Represented in Figure 2, the situation described above:

X1 = temperature of the fire generated for hand.

w1 = fire rivals the weight of the temperature generated (generated for hands for the fire to enlarge or reduce the temperature, we let the value of 1)

Activation function (Active Function) = if x1 * w1> 40 activation (scaling back), or inhibition (not scaling back)

This is a single-input, and if there are multiple input, the output is f (x1 * w1 + x2 * w2 + x3 * w3 ...)

Where, f (x) as activation function.

Below, we look at more input neural network images:


x1= First input


Activation function f(x)

x2= Second input


AND operation:

f (x) =

If (x> = 2) return 1;

Else return 0;

Threshold is 2

We can use this structure to test it is correct:

X1 = 0, x2 = 0, x = x1 * w1 + x2 * w2 = 0 f (x) = 0; correct

X1 = 0, x2 = 1, x = x1 * w1 + x2 * w2 = 1 f (x) = 0; correct

X1 = 1, x2 = 0, x = x1 * w1 + x2 * w2 = 1 f (x) = 0; correct

X1 = 1, x2 = 1, x = x1 * w1 + x2 * w2 = 2 f (x) = 0; correct

OR Operation

f (x) =

If (x> = 1) return 1;

Else return 0;

Threshold is 1

We can use this structure to test it is correct:

X1 = 0, x2 = 0, x = x1 * w1 + x2 * w2 = 0 f (x) = 0; correct

X1 = 0, x2 = 1, x = x1 * w1 + x2 * w2 = 1 f (x) = 1; correct

X1 = 1, x2 = 0, x = x1 * w1 + x2 * w2 = 1 f (x) = 1; correct

X1 = 1, x2 = 1, x = x1 * w1 + x2 * w2 = 2 f (x) = 1; correct

About the Code

I will show one part code of this robot.
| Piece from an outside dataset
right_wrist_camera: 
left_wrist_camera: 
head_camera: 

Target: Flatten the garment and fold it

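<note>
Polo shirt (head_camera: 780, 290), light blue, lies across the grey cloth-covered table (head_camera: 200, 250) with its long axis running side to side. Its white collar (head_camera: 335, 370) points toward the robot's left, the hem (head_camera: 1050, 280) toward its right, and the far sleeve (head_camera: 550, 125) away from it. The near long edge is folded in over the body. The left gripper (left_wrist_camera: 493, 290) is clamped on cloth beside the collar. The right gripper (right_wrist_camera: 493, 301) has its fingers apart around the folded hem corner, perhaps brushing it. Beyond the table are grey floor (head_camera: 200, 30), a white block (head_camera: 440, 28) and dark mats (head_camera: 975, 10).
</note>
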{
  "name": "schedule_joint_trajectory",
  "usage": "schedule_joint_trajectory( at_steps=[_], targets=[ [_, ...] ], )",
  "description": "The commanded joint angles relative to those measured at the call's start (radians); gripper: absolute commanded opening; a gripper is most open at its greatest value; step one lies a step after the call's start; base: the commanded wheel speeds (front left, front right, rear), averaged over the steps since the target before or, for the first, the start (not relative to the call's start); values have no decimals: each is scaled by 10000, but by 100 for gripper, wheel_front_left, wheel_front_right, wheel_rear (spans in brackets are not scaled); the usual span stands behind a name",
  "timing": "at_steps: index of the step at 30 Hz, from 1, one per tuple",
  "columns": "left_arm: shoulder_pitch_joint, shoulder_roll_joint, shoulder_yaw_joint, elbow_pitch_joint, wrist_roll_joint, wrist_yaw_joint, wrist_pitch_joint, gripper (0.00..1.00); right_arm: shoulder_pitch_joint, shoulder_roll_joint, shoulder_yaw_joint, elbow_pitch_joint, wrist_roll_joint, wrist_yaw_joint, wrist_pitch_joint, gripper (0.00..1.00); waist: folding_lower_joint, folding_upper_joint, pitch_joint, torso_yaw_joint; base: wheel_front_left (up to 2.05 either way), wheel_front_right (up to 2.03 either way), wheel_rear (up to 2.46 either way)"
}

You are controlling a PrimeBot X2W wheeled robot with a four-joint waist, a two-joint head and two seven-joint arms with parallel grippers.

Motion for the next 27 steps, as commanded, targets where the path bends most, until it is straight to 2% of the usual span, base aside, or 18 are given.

This part is control the robot when the sensor is hitting the wall. Then it will stop one of the motor.








import josx.robotics.*;

import josx.platform.rcx.*;

public class HitWall implements Behavior


public boolean takeControl()


return Sensor.S2.readBooleanValue();


public void suppress()





public void action()




try{Thread.sleep(1000);}catch(Exception e){}


try{Thread.sleep(300);}catch(Exception e){}




About the shortcomings

Although this robot can run smoothly and to judge, but still has shortcomings can't be ignored. First, the robot itself needs to be fully complete access to the sensed obstacle. If it can do a similar imitation of the sound waves to determine the biological, may be able to solve this problem. Second, the robot is no logical way of thinking. This is important, not logical thinking, every time when access to the obstacle, the robot will only be set in accordance with the method is repeated each time to judge! That is not logic, if the set is to determine the left and the right after the judge. So next time the robot to judge only by this method. It will increase the response time. Third, the robot itself does not have memory function. This is a very important module. Robots have no memory feature, when faced with the same route when the last time because there is no saving the best route, so the robot encountered the same obstacles and the first time was the same as when walking, continue to use the original method to determine.